Cari Blog Ini

"WORDS CAN CHANGE ANYTHING"

Hidup ini singkat. Tidak ada waktu untuk meninggalkan kata-kata penting tak terkatakan. -Paulo Coelho-

Rabu, 01 Desember 2010

BERKAH TRADISI POTONG KURBAN IDUL ADHA

Oleh : Yusi Adistya

Tepat pada tanggal 17 November 2010 yang lalu, segenap umat muslim di Indonesia merayakan Hari Idul Adha. Seperti halnya perayaan Idul Fitri, hari besar ini diperingati setiap tahunnya untuk menyucikan diri terutama bagi orang-orang yang sedang menunaikan ibadah haji. Maka tak heran jika Idul adha sering juga disebut lebaran haji yang jatuh pada tanggal 10 Dzulhijjah.
Ada hal yang menarik dalam peringatan lebaran haji tahun ini. Untuk sekian kalinya terjadi lagi perbedaan penetapan hari raya Idul Adha. Perbedaan jatuhnya hari raya Islam itu melalui penggunaan kalender bulan atau kelender matahari.
Kalender bulan atau komariah biasanya menghitung penanggalan berdasarkan rotasi bulan yang terjadi terhadap bumi. Perhitungan ini cenderung berubah karena rotasinya tidak selalu sama. Berbeda dengan perhitungan kelender masehi yang menggunakan revolusi matahari sebagai patokan penghitungan tanggal.
“Masyarakat Indonesia biasanya menggunakan perhitungan kalender bulan untuk mengetahui tanggal pasti lebaran,” kata Darmawan, salah seorang warga Pandeglang. Penetapan tanggal pasti dilaksanakannya Idul Adha berdasarkan pertimbangan bersama dan penampakan hilal atau bulan sabit baru pada setiap daerah di Indonesia. Namun, untuk tahun ini ada perbedaan persepsi terhadap kesepakatan tanggal pastinya.
Darmawan menjelaskan bahwa umat Muhammadiyah menggunakan pertimbangan hilal yang dapat terlihat di atas ufuk atau belum. Hal itu berdasarkan prinsip wujud di sebagian wilayah diberlakukan untuk seluruh wilayah di Indonesia. Sama halnya yang digunakan oleh pemerintah di Arab Saudi, yang menggunakan metode pertimbangan hilal untuk setiap perayaan hari raya Islam.
Meskipun begitu, Darmawan mengakui bahwa pada umumnya masyarakat sendiri lebih sepakat pada ketentuan pemerintah.
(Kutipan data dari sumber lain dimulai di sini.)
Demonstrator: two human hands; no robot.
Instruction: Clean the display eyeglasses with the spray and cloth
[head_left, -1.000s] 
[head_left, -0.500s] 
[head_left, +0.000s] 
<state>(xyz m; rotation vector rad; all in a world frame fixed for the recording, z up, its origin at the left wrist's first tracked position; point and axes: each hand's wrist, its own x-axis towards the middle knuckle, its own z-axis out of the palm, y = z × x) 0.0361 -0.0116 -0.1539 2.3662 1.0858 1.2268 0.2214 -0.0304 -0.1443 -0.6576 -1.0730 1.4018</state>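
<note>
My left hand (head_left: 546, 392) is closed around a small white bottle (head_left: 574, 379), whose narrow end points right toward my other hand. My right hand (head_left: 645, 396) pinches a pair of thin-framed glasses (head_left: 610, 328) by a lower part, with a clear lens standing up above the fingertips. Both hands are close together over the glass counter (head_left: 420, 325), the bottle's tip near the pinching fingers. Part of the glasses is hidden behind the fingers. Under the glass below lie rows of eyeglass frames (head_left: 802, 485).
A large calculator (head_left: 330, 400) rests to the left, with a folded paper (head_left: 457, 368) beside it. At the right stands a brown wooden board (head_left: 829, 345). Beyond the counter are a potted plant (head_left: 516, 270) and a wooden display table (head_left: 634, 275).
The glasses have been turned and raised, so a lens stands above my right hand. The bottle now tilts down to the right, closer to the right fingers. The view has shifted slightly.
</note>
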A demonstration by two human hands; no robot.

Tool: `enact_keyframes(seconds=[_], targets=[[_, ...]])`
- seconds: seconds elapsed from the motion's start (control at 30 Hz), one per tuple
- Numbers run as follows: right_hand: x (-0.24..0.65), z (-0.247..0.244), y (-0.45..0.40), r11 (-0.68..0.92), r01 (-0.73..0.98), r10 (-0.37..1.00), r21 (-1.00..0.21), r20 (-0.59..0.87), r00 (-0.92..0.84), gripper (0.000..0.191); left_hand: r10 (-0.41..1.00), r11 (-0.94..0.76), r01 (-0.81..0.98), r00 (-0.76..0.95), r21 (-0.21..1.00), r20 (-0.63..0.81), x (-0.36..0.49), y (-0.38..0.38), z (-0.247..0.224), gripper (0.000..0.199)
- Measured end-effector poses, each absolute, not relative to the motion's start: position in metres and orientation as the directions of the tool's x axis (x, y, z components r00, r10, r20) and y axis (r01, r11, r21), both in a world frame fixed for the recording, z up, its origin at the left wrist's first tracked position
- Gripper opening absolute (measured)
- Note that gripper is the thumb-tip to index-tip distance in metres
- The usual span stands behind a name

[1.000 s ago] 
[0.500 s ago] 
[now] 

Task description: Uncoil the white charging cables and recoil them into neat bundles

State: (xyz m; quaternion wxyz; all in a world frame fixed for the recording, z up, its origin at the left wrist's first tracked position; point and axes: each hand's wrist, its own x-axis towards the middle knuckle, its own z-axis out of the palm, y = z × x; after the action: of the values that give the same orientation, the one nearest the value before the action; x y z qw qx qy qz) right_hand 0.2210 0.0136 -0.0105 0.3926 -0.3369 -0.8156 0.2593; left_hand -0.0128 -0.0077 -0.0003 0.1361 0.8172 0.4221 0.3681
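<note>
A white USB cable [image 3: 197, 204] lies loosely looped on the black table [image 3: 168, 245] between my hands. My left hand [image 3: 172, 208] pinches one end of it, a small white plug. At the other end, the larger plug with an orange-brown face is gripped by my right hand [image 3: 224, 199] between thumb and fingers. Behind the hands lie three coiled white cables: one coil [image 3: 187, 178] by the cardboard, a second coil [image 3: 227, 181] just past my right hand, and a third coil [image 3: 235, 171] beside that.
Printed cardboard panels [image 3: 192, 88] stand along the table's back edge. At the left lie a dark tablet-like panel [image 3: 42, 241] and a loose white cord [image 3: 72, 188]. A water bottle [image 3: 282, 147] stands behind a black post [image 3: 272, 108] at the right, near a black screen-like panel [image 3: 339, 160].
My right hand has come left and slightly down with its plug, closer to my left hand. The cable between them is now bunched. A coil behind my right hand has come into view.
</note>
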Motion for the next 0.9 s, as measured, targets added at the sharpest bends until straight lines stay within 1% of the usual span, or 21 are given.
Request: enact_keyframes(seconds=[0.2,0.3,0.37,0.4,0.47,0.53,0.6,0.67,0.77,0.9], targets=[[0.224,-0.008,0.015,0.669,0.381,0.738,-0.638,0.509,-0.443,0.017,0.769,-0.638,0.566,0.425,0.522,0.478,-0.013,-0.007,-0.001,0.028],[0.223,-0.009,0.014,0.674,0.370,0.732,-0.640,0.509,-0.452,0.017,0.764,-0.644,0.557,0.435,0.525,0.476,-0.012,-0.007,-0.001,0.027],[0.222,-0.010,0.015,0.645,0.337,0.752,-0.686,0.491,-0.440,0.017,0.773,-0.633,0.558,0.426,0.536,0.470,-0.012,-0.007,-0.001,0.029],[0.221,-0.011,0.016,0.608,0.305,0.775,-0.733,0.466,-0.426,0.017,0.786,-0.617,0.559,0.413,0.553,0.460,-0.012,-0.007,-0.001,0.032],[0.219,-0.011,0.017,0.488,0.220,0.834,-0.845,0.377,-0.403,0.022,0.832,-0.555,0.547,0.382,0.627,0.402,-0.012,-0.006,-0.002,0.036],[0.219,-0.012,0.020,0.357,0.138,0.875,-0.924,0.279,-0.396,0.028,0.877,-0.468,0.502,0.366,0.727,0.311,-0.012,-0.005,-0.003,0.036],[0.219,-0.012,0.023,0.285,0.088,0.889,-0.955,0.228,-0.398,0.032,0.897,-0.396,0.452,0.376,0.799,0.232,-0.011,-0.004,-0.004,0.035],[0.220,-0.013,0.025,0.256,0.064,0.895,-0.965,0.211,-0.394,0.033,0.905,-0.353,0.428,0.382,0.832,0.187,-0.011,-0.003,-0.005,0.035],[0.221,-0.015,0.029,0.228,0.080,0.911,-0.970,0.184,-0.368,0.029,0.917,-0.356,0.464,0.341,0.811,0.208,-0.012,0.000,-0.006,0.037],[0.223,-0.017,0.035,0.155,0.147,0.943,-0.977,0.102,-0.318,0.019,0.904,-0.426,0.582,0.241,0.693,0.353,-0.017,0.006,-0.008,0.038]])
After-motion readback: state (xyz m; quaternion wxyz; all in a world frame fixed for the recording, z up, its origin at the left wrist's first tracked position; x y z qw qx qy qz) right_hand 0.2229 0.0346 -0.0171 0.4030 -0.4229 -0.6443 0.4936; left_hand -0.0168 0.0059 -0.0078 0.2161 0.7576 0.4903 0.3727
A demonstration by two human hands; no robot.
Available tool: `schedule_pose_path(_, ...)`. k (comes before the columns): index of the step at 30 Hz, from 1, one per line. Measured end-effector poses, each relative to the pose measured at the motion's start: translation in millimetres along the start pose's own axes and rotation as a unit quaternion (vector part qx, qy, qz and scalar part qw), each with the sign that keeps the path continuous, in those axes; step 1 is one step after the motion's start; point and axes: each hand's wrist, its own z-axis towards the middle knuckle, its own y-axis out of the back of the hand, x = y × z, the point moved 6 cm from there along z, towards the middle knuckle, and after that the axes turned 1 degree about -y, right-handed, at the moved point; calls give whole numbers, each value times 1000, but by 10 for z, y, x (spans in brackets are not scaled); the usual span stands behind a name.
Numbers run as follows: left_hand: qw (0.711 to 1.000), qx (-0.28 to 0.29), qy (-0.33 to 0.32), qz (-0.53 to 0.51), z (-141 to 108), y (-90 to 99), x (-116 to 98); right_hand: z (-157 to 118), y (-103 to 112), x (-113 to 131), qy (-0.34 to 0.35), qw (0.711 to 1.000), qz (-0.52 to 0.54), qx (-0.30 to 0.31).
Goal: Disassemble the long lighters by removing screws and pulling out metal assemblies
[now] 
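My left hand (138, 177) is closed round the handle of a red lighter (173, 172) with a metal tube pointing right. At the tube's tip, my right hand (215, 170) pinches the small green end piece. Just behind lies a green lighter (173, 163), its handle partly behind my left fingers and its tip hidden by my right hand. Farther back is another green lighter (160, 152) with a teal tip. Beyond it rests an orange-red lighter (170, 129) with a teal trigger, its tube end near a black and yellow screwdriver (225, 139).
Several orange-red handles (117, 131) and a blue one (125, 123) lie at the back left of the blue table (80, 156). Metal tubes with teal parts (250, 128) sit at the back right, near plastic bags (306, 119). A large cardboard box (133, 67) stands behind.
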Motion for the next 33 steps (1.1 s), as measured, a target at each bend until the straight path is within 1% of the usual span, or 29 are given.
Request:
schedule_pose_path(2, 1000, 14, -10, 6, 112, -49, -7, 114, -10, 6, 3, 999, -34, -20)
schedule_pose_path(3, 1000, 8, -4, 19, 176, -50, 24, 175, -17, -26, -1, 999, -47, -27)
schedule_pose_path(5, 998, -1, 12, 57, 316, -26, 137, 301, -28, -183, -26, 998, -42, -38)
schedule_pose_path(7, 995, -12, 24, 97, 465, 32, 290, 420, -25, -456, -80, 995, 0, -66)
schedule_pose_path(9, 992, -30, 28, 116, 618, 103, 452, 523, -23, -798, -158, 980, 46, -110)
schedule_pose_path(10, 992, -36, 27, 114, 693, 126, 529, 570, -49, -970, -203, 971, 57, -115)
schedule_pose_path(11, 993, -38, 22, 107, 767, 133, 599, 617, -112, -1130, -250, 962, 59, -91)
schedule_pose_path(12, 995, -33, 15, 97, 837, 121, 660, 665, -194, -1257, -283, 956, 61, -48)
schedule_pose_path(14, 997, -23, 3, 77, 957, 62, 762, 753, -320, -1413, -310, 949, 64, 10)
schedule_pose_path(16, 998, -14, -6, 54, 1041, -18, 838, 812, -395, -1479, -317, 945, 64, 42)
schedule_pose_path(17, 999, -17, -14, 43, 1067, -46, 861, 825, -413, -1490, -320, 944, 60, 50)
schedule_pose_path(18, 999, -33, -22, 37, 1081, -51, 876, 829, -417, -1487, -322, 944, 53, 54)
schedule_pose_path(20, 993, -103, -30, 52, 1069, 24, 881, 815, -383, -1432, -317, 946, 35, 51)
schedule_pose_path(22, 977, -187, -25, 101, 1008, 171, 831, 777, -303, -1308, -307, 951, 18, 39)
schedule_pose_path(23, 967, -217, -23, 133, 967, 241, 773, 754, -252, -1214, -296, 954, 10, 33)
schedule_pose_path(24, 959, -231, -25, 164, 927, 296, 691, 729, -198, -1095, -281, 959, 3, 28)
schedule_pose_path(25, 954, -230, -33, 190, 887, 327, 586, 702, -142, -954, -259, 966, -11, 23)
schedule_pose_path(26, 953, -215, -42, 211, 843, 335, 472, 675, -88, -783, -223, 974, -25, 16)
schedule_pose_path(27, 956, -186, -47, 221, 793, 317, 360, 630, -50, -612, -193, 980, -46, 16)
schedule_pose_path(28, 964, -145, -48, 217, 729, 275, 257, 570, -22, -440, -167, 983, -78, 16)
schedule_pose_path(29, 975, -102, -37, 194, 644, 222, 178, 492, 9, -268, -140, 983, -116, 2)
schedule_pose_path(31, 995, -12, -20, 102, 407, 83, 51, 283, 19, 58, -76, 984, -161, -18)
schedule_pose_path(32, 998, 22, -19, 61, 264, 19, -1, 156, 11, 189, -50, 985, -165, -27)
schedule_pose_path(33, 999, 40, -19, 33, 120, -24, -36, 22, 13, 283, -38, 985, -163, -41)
Pemerintah Indonesia secara tegas mengatakan 10 Dzulhijjah bertepatan pada 17 November 2010. “Saya hanya mengamati lewat pemberitaan dan diskusi dengan ulama setempat. Sisanya bisa diserahkan pada persepsi masyarakat, sekalipun sering berbeda,” tegasnya.
Walaupun ada dua versi yang berbeda, sebagian masyarakat lebih memilih mengikuti keputusan pemerintah saja khususnya warga Kampung Tenjolaya Hilir Kabupaten Pandeglang. “Saya mah ikut pemerintah saja deh, takut salah,” ujar Lilis, warga Kampung Tenjolaya saat diwawancarai.
Ibu dua anak ini mengaku hanya ingin mengikuti keputusan pemerintah karena dianggapnya keputusan tersebut lebih jelas dan pesti. Selain itu, penanggalannya pun selalu sesuai dengan kelender yang ia miliki di rumah. “Jadi, yang pasti-pasti saja,” katanya sambil tersenyum simpul.
Memang, perbedaan tersebut terkadang menjadi polemik bagi umat muslim sendiri. Namun, perbedaan itu tidak menjadikan masing-masing penganut kepercayaan menjadi terpisah. Satu sama lain saling menghargai keyakinan dengan asumsi bahwa Islam adalah satu.
Sesuai dengan tradisi, umat muslim merayakan Idul Adha yang memiliki cukup harta dianjurkan untuk mengorbankan hewan ternak sebagai bentuk ungkapan rasa syukur. Hewan ternak tersebut kemudian disembelih dan dagingnya dibagikan kepada orang-orang kurang mampu. Maka tak heran jika Idul Adha ini juga biasa disebut sebagai Idul Kurban.
Hewan ternak yang bisa dikurbankan antara lain sapi, kerbau, unta, dan kambing. Tradisi potong kurban ini telah diwariskan secara turun temurun. Hewan yang dikurbankan telah ditentukan dalam kitab suci Al-Qur’an. Berhubung di Indonesia jarang sekali ditemukan unta, maka hewan yang dikurbankan hanya sapi, kerbau dan kambing.
Pemotongan hewan kurban yang juga dilakukan oleh masyarakat Kampung Tenjolaya cukup menyita perhatian. Untuk kurban tahun ini terdapat seekor kerbau dan lima ekor kambing. Kerbau dikenakan pada tujuh orang pengurban dan hanya seorang untuk satu ekor kambing. Syarat dan ketentuan ini telah sah termaktub dalam hukum Islam.
Pengurban pun tidak sembarangan orang, begitu pula dengan syarat orang yang mendapatkan kurban. Agama Islam telah mementukan siapa-siapa saja yang berhak mengurbankan dan menerima kurban. Hal ini membuktikan keteraturan yang sangat dijaga ketat oleh ajaran hukum Islam.
Setelah menunaikan shalai Ied bersama di Masjid Al-Hidayah, potong kurban pun dilaksanakan. Penyembelihan di Kampung Tenjolaya Hilir dipimpin oleh KH. Ahmad Zainuddin, tokoh masyarakat setempat. Lelaki berkopiah putih ini melangkah menuju tempat penyembelihan diikuti warga lain yang telah siap di pelataran masjid.
Hery Heryawan, sekretaris pemuda Kampung Tenjolaya, mengumumkan kepada masyarakat bahwa penyembelihan kurban akan segera dilaksanakan. Pengumuman disampaikan melalui pengeras suara yang ada di masjid. Informasi yang terdengar cukup jelas menggema di tengah kumandang takbir yang bersahutan.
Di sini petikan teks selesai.